One solution is to end the stored string with a special character, typically zero, as illustrated in the Python example below.

def writeStringToRfidTag(reader, rfidUID, block, str, maxlen,status ):
  if len(str)>=maxlen :
    str = str[:maxlen]
  options = YRfidOptions() # default option
  return reader.tagWriteStr(rfidUID,block,str,options,status) == YAPI.SUCCESS

def readStringFromRfidTag(reader, rfidUID, block, maxlen,status):
  options = YRfidOptions() # default option
  str = reader.tagReadStr(rfidUID, block, maxlen, options, status)
  if (status.get_errorCode() != YAPI.SUCCESS): return ""
  n = str.find('\x00')
  if n >= 0: str = str[0:n]
  return str

Does it work?

It's not too bad, key rings are detected without difficulty, and the presence of metal keys doesn't seem to be a big issue, even when they end up between the antenna and the tag. However, from time to time, the system sees a key disappear, only to reappear immediately.
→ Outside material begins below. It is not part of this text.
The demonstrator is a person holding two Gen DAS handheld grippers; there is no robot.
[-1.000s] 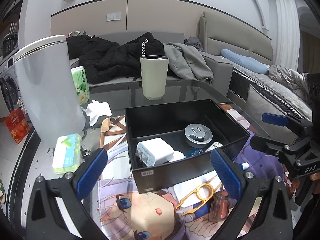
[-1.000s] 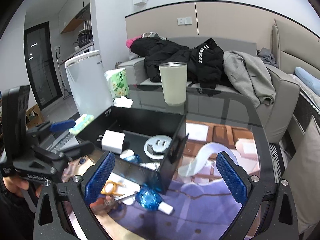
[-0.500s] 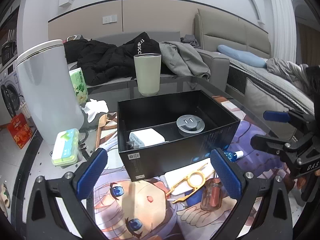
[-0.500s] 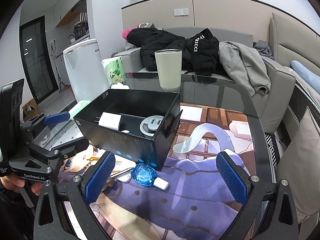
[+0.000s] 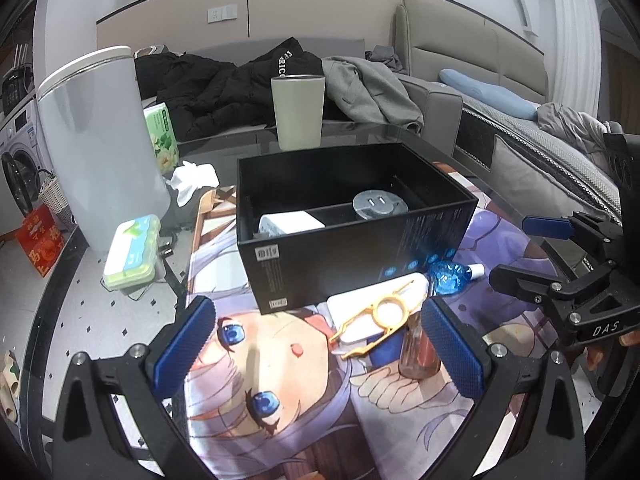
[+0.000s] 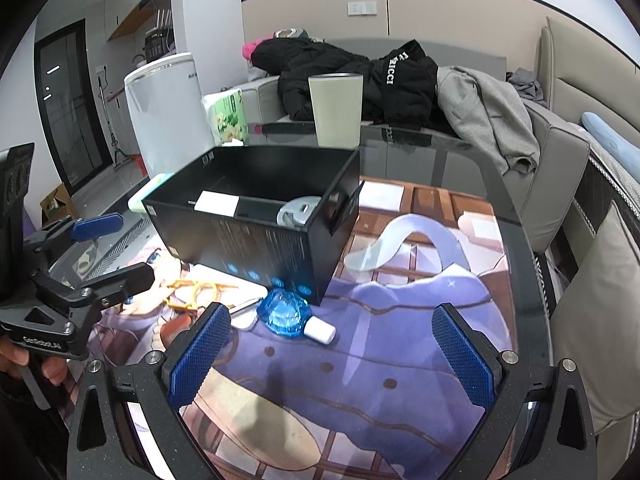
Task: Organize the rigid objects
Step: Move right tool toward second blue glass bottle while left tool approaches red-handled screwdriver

We've made a short video to show you.



Obviously, even if this system is a clear improvement over a dumb passive key rack, there are still quite a few limitations.

  • It's not possible to know the position of a specific key on the panel, so you always have to stick human-readable tags on the key holders.
  • When there are a lot of tags on the board, every now and then a key may briefly disappear from the inventory, probably due to radio interference between tags. This little glitch can easily be masked by programming.
  • While you know when a key has been borrowed, you can't tell who borrowed it.


This DIY project is a simple proof-of-concept, but it shows that it's possible to use the Yocto-RFID-15693 to manage a limited inventory of small objects in real time. The small size of the management code, less than 200 lines in all, proves just how simple and easy to use the Yoctopuce API for the Yocto-RFID-15693 reader is.